Advent of Code 2023 - Day 01

Advent of Code is a yearly programming challenge. I've followed other people doing it before and thought I'd take a crack at it this year. Let's see how far I get. It goes without saying that this post will contain spoilers.

To view my solutions in full, check them out on GitHub. See my previous posts for other solutions.

Setup and structure

Unsurprisingly I'm going to use Rust for this. I had an idea about how I wanted to structure the project but then Chris Biscardi posted a great video outlining their project structure. I've ~~borrowed~~ yoinked their approach and made some small modifications. It's a little confusing at first but if you've used Rust before it's probably fine. The video explains it well.

You'll notice I have part1.rs and part1_opt.rs. I thought it would be to separately store my first pass approach, and a more optimised approach and compare the two. It helps that I have a benchmarking tool that allows me to directly compare my solutions. The benchmarks are stored here.

Initial solutions

Part 1

This was a nice easy start.

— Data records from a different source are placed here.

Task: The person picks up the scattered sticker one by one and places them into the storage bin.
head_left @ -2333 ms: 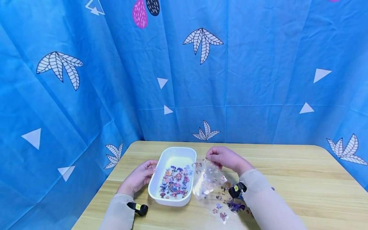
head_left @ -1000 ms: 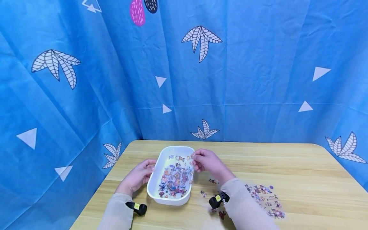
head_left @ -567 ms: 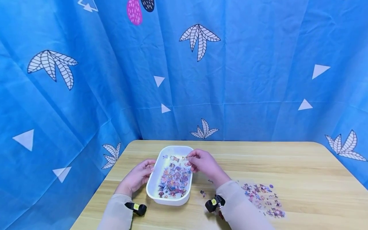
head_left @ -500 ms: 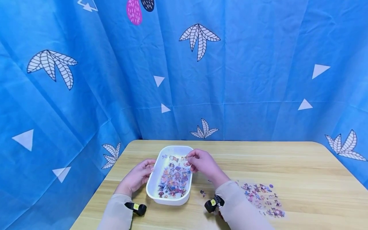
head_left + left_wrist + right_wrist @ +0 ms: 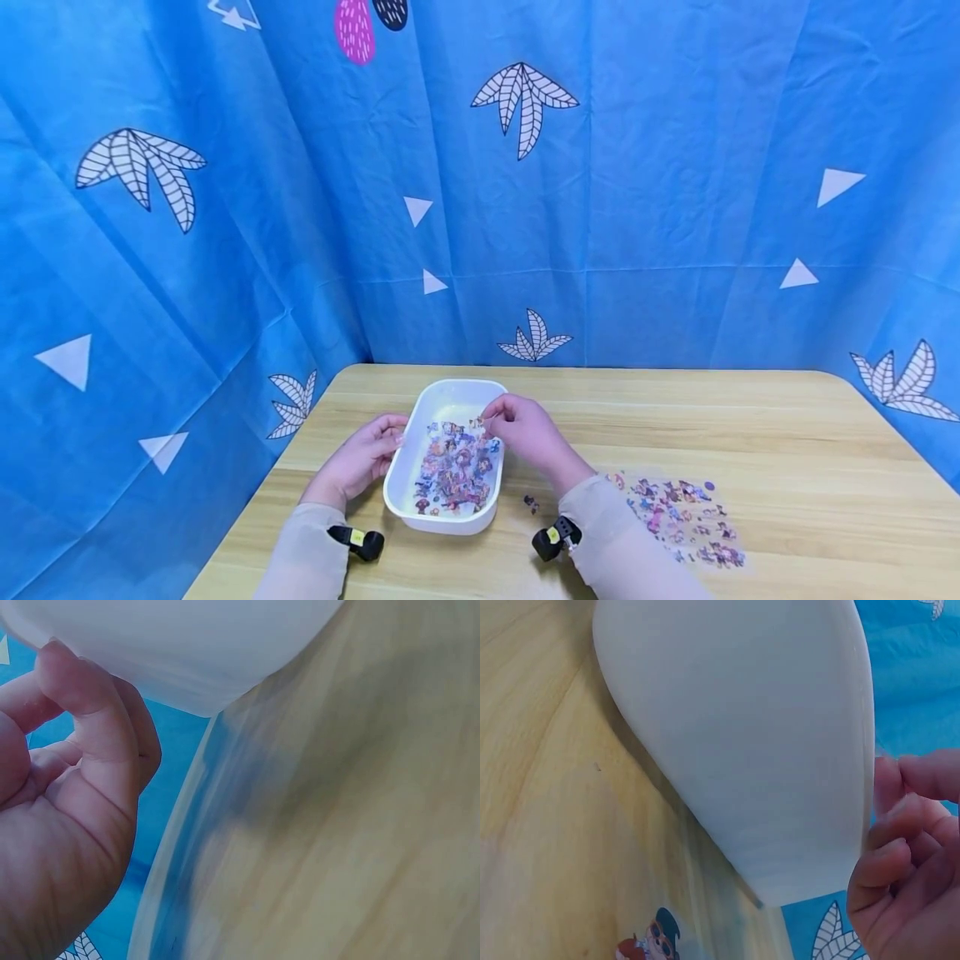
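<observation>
A white plastic tub [image 5: 408, 492] stands on the table, tilted in the head view, with several clear printed sticker sheets in it. My left hand [image 5: 363, 460] grips its left rim, fingertips on the wall in the left wrist view. Over the tub's right rim, my right hand [image 5: 528, 429] pinches the edge of a clear sticker sheet [image 5: 453, 428] printed with small cartoon figures. This sheet lies over the others inside, overlapping them. In the right wrist view, thumb and forefinger meet at the rim, and the tub's wall hides most of the sheet.
More clear sticker sheets [image 5: 686, 521] lie on the wooden table [image 5: 810, 467] to the right, partly behind the right sleeve. A small printed figure [image 5: 531, 503] shows between tub and right wrist. A blue patterned curtain [image 5: 675, 208] hangs behind and to the left.
My right hand has carried the sticker sheet left from beside the tub to over it, then lowered it inside. My left hand has stayed at the left rim.
</observation>
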`<state>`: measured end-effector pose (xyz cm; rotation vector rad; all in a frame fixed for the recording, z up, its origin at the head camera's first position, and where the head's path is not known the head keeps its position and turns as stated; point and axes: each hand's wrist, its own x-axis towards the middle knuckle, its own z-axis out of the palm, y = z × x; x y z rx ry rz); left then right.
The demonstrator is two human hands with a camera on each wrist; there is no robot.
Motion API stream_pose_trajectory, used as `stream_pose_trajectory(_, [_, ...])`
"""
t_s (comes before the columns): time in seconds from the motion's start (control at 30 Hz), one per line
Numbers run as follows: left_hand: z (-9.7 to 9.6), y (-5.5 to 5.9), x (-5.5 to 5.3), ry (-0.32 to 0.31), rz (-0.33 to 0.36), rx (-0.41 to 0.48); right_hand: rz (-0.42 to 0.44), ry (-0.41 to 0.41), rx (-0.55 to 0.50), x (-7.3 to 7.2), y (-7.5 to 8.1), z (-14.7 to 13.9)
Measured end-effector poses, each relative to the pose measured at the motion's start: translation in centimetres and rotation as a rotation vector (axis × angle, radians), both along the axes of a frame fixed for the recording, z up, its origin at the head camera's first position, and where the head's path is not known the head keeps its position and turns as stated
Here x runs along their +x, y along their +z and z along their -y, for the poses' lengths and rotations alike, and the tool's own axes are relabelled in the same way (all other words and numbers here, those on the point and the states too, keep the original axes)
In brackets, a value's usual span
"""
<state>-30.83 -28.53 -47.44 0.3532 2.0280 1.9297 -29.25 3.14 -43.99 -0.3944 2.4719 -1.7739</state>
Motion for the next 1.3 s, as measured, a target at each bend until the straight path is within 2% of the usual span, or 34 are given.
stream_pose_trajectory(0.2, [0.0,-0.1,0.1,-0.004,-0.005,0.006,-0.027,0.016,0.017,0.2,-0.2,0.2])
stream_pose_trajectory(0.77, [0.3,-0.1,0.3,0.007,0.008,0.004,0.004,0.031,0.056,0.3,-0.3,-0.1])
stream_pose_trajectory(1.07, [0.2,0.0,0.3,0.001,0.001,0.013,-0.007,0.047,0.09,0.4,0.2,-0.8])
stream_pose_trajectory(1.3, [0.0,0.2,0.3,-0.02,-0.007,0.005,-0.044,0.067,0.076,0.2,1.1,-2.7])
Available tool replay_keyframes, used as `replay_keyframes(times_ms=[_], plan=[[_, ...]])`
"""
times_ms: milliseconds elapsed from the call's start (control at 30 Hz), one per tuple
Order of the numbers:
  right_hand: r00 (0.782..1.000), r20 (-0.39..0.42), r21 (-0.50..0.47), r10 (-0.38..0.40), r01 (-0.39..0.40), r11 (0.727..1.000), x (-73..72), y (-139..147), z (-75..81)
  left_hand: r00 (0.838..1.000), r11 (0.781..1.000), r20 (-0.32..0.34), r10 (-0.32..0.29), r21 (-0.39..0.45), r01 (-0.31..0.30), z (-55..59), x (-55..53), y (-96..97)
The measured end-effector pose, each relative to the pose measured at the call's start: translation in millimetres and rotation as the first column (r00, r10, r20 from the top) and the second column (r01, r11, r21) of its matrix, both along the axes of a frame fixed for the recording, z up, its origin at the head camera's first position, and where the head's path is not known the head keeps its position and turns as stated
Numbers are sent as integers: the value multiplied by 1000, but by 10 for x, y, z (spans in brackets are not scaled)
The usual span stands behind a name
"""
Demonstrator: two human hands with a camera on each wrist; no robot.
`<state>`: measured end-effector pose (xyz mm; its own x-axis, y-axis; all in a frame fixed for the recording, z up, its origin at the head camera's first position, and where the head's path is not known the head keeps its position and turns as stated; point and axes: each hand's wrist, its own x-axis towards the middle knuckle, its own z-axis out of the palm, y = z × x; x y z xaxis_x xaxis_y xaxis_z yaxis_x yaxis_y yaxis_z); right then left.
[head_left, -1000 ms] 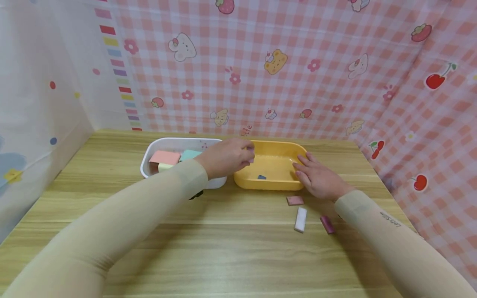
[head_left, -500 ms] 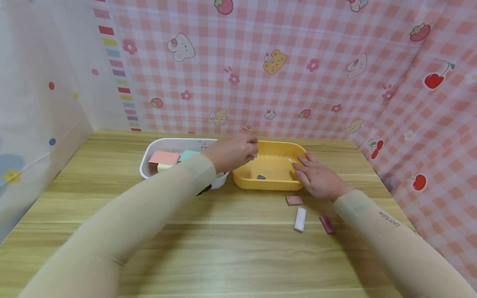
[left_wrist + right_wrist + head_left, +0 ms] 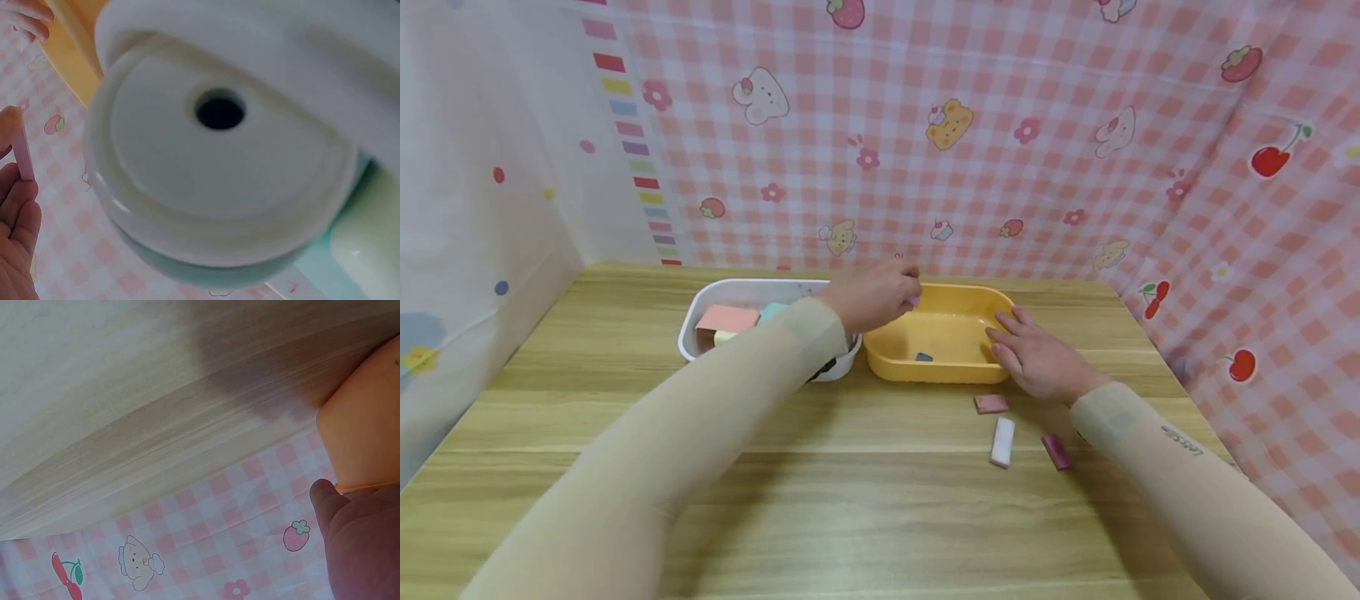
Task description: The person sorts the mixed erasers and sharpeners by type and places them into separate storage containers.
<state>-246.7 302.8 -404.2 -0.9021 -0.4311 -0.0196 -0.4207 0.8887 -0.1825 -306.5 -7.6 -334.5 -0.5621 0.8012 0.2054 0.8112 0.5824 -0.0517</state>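
My left hand [image 3: 874,295] is raised over the gap between a white tub [image 3: 688,325] and a yellow tub [image 3: 940,372]. Between its thumb and fingers it pinches a thin lilac rectangular block [image 3: 22,153], seen edge-on in the left wrist view. My right hand [image 3: 1037,357] rests on the right rim of the yellow tub, fingers spread and reaching over it. A small blue-grey block [image 3: 924,357] lies inside that tub. On the table in front are a pink block [image 3: 992,404], a white block [image 3: 1002,442] and a dark magenta block [image 3: 1056,452].
The white tub holds a pink box-like piece [image 3: 727,318], a cream piece [image 3: 722,337] and a teal piece [image 3: 772,311], partly behind my left arm. A blurred white round part with a hole [image 3: 219,169] fills the left wrist view. A checked cloth [image 3: 880,192] hangs behind.
My left hand has moved slightly right and up, from over the white tub's right end towards the yellow tub's left end, still holding the lilac block. The right hand stays on the rim.
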Motion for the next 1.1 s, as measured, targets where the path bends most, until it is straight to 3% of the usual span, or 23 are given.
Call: replay_keyframes(times_ms=[367,733,1100], plan=[[1000,-8,-7,11,-11,1000,12,-4,9,999,999,45,4,-44,-2,20,-53,106],[1000,-12,1,11,-11,1000,4,-5,6,999,999,18,-37,-37,38,-48,-103,216],[1000,5,-5,1,-1,1000,15,-4,8,1000,999,-6,-3,-54,3,-56,-53,291]])
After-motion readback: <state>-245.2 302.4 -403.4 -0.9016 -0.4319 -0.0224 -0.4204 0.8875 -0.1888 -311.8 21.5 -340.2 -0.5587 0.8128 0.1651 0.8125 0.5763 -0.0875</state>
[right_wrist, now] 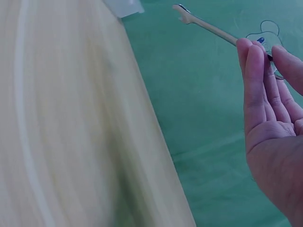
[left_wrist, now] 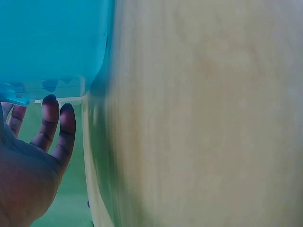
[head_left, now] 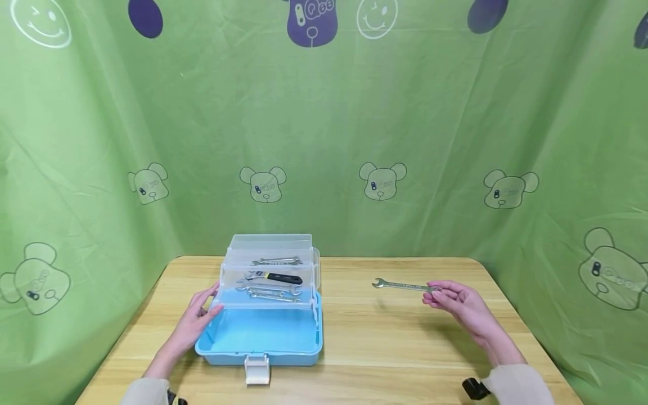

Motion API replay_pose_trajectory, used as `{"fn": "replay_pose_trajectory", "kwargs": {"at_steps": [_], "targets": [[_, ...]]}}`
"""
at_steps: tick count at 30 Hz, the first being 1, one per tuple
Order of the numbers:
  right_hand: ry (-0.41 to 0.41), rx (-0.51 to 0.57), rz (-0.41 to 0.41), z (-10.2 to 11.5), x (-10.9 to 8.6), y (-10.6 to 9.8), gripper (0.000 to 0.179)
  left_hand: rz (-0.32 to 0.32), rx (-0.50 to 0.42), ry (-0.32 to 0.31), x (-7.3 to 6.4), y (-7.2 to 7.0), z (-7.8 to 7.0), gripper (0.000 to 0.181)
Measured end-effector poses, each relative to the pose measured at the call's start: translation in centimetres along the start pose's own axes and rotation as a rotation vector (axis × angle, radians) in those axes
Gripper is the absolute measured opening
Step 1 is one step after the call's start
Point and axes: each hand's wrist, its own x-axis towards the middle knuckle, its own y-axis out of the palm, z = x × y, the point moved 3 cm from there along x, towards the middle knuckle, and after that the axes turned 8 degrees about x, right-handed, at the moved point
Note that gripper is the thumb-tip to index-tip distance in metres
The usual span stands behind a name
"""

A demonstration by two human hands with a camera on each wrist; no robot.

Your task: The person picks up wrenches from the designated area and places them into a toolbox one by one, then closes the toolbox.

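Observation:
My right hand (head_left: 463,309) pinches one end of a silver open-end wrench (head_left: 402,286) between thumb and fingertips. Held above the table, the wrench points left, its free end showing in the right wrist view (right_wrist: 213,30). At the left, my left hand (head_left: 191,323) rests against the side of a blue toolbox (head_left: 258,359), its thumb near the front corner of the clear lower tray (head_left: 233,301). That tray carries several silver wrenches (head_left: 275,295) and an adjustable wrench (head_left: 283,278) with a black handle. Another wrench (head_left: 275,260) lies in the clear tray behind.
The toolbox stands open on a wooden table (head_left: 374,349), its trays raised toward the back and its white latch (head_left: 257,371) hanging at the front. Green patterned curtains (head_left: 324,129) close in the back and both sides.

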Motion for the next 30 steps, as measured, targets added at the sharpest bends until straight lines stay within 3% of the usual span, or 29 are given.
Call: {"fn": "replay_pose_trajectory", "kwargs": {"at_steps": [10, 16, 23, 30], "targets": [[-0.046, 0.115, 0.018, 0.9, 1.9, 1.7, 0.027, 0.001, -0.001, 0.001, 0.0, 0.0, -0.1, 0.066], [-0.059, 0.118, 0.021, 1.3, 3.6, 3.2, 0.025, 0.001, -0.004, -0.002, -0.1, 0.0, -0.1, 0.066], [-0.046, 0.136, -0.004, 1.2, 6.6, 4.6, 0.030, 0.000, -0.004, 0.000, -0.2, -0.2, -0.3, 0.065], [-0.013, 0.172, -0.036, 1.0, 10.0, 7.5, 0.039, -0.010, 0.012, 0.021, -0.3, -0.1, -0.3, 0.064]]}}
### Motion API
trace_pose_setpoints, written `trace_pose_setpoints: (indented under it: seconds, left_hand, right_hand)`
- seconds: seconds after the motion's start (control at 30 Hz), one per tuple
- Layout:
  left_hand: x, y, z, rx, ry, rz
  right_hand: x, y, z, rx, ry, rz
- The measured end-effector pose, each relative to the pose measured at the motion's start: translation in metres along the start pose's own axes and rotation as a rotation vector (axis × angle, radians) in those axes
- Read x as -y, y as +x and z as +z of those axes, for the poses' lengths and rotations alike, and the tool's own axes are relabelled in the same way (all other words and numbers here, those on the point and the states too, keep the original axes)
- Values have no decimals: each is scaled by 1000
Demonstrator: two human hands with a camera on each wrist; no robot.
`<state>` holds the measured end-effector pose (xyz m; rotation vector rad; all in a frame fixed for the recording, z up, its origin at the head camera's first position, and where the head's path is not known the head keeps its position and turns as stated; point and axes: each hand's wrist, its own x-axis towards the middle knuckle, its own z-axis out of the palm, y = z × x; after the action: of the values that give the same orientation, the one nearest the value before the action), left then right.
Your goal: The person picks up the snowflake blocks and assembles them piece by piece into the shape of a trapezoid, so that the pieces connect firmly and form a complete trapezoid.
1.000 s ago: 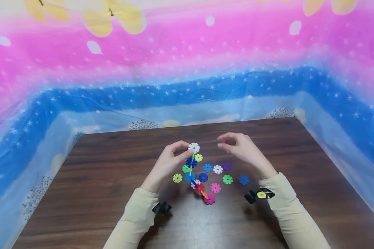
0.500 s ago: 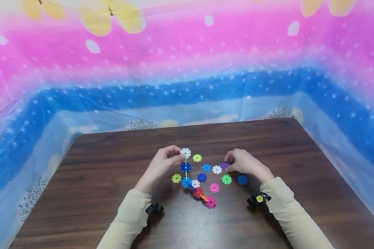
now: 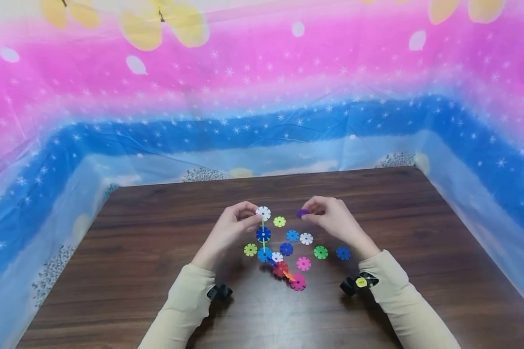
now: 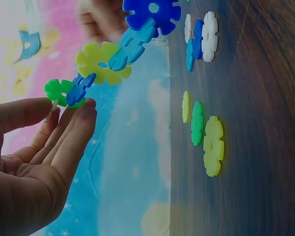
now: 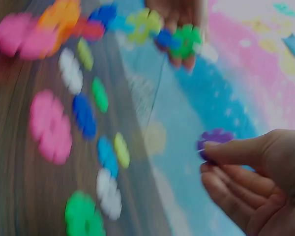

Given a set of strings, extract the first and last digit from each string, and join them to make a 2 digit number, then sum all the digits. For example, m9qvkqlgfhtwo3seven4seven becomes 94.

To get the digits I first extracted the digits from the string:

fn extract_digits(input: &str) -> Vec<u64> {
    input
        .chars()
        .filter_map(|c| c.to_digit(10))
        .map(|d| d as u64)
        .collect()
}

This is pleasantly easy in Rust. I then took the digits, got the first and last, and build a new string to then parse:

fn number_for_line(line: &str) -> Result<u64> {
    let digits = extract_digits(line);
    let first = digits.first().ok_or_else(|| Error::NoFirstDigitInLine)?;
    let last = digits.last().ok_or_else(|| Error::NoLastDigitInLine)?;
    let string = format!("{}{}", first, last);
    Ok(string.parse::<u64>()?)
}

(If you're new to Rust you can ignore the ok_or_else part, it's just error handling and does not change the way it works).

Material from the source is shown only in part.